Commentaire d’un comment-taire. Ou comment Luc Ferry administre l’affaire Heidegger.

Je commente ici un bref article de Luc Ferry intitulé Heidegger, le « salaud » génial, publié par la revue L’Histoire de septembre 2005.

(Pour des raisons de mise en page cette note de septembre est antidatée au 14 juillet 05).

Heidegger a-t-il été un national-socialiste engagé et militant? La réponse est oui – et, sur ce point le dernier livre d’Emmanuel Faye ne laisse réellement aucun doute. Y a-t-il un lien entre l’engagement de Heidegger et sa philosophie? Evidemment, car on imagine mal qu’un philosophe de quelque envergure n’associe aucune pensée à ses choix politiques. Heidegger fut-il, malgré tout, un immense penseur, voire le plus grand du XXe siècle? Un troisième oui s’impose, et c’est bien là que le bât blesse.

Même si nous comprenons ce que veut dire Luc Ferry quand il évoque l’engagement de Heidegger l’idée que Heidegger appartiendrait à une classe de « choses » – les philosophes – qui pourraient s’engager ou ne pas s’engager – en l’occurrence, s’agissant de Heidegger, dans le mouvement national-socialiste – passe quelque peu à côté du problème particulier que pose Heidegger. Le génie du penseur est vécu par lui comme la manifestation d’un génie trans-individuel de la race et de la langue. On ne saurait en ce sens critiquer Heidegger sans mettre à jour toute une tradition raciste, ou ethno-raciste. L’expérience heideggerienne du génie est ainsi constituée qu’elle a trouvé dans le national-socialisme le cadre politique de la possibilité d’une « correspondance » entre la (sa) pensée et la sphère sociale. Puisque penser génialement est une grâce de la terre, du sang et de la langue le nazisme lui est apparu comme doué, puisque fondé sur de telles valeurs « romantiques », d’une « grandeur et d’une vérité interne ». (Ce motif s’articule également à la thématique jüngerienne du Travailleur et de la Domination).

La démocratie est perçue par Heidegger comme une entreprise de destruction de la pensée car elle brime la génialité du peuple défini de manière völkisch, c’est-à-dire ethnico-raciale, génialité dont le penseur Heidegger en exprimerait la quintessence. Et la quintessence ouvrante et éclairante.

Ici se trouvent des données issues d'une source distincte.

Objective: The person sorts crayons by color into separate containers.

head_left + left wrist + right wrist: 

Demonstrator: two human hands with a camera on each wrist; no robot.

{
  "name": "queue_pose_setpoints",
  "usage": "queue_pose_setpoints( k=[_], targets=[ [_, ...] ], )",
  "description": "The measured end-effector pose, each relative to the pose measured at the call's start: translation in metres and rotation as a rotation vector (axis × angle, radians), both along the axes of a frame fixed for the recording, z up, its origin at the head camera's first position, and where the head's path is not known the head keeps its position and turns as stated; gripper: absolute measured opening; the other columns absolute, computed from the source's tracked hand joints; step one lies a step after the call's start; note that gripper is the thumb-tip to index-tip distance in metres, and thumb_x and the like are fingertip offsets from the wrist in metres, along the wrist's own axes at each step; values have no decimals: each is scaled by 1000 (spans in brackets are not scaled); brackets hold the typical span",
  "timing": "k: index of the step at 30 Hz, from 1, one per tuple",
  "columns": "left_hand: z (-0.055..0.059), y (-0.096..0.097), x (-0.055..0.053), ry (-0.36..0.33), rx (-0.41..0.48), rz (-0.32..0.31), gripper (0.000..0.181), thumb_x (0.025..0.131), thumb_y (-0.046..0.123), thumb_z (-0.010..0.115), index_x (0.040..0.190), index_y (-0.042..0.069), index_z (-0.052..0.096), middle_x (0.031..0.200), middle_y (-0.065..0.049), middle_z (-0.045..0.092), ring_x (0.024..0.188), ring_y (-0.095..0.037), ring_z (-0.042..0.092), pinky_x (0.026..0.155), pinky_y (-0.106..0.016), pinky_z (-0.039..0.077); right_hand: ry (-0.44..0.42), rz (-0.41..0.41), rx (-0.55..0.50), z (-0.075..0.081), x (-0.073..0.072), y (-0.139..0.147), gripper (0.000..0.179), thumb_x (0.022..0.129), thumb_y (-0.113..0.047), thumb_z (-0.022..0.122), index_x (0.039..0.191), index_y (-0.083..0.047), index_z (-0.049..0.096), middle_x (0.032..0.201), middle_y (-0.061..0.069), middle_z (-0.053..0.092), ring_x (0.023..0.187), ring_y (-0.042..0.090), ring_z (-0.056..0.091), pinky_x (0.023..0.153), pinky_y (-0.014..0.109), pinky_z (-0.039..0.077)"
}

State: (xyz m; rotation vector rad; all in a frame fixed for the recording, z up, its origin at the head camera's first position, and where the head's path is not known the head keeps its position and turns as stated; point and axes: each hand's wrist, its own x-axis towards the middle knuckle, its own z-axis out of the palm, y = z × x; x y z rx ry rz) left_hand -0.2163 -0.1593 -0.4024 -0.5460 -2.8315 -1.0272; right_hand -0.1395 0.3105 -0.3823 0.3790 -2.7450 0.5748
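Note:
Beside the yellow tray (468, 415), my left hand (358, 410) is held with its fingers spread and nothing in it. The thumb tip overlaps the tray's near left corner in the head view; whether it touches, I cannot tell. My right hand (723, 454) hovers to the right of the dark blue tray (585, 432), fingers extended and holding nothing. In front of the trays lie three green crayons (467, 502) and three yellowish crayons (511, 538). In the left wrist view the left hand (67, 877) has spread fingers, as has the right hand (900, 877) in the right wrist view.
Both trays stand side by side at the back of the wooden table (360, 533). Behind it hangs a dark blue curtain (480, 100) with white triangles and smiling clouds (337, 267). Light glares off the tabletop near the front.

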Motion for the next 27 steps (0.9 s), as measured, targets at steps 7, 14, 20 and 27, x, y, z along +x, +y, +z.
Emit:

Le « philosophe » est pour Heidegger celui qui, habité par la grâce de la terre et de la langue, offre au peuple völkisch les moyens d’une domination, et d’une domination légitimée par le fait qu’il parvient par son oeuvre (géniale) à révèler ce qui, dans la langue maternelle par excellence – l’allemand et plus précisément l’allemand que j’appelle le « souabo-hölderlinien » – a vocation à entendre l’être et à s’accorder à la différence ontologique.

Pour Heidegger il n’y a pas d’un côté le philosophique et de l’autre le politique mais, « grâce » à la destruction nazie de l’espace publique démocratique – qu’on songe par exemple aux autodafés de sinistre mémoire – retrouvaille de la pensée la plus haute et du peuple ainsi sauvé des illusions et des amusements « divertissants » de la démocratie. Le peuple est supposé retrouver le sens du fondamental, de la provenance et de la destination, de la parole vraie et dévoilante, de l’essentiel. Et cela même se révèle à Heidegger dans sa propre expérience du génie philosophique.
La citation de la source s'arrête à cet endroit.